Mechanistic understanding of the interfacial properties of metal–PtSe2 contacts

Abstract

With the advantages of a moderate band gap, high carrier mobility and good environmental stability, two-dimensional (2D) semiconductors show promising applications in next-generation electronics. However, the accustomed metal–2D semiconductor contact may lead to a strong Fermi level pinning (FLP) effect, which severely limits the practical performance of 2D electronics. Herein, the interfacial properties of the contacts between a promising 2D semiconductor, PtSe₂, and a sequence of metal electrodes are systematically investigated.
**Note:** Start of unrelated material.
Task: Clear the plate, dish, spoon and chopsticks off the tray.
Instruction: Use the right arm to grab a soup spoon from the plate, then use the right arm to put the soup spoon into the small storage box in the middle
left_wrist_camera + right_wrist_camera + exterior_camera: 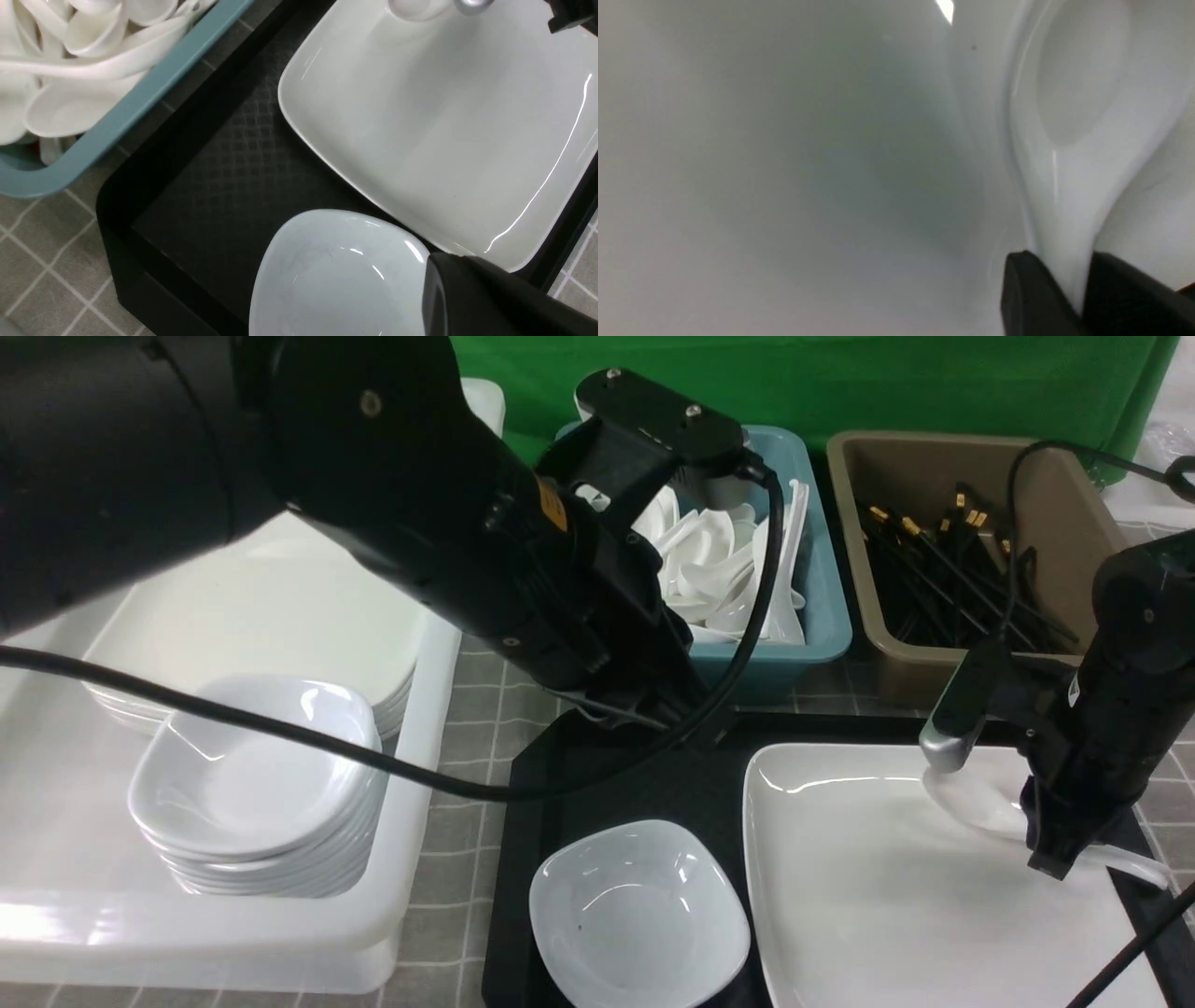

The strong interfacial interactions formed in all metal–PtSe₂ contacts lead to chemical bonds and a significant interfacial dipole, resulting in a vertical Schottky barrier for Ag, Au, Pd and Pt-based systems and a lateral Schottky barrier for Al, Cu, Sc and Ti-based systems, with a strong FLP effect. Remarkably, the tunneling probability for most metal–PtSe₂ is significantly high and the tunneling-specific resistivity is two orders of magnitude lower than that of the state-of-the-art contacts, demonstrating the high efficiency for electron injection from metals to PtSe₂. Moreover, the introduction of h-BN as a buffer layer leads to a weakened FLP effect (S = 0.50) and the transformation into p-type Schottky contact for Pt–PtSe₂ contacts. These results reveal the underlying mechanism of the interfacial properties of metal–PtSe₂ contacts, which is useful for designing advanced 2D semiconductor-based electronics.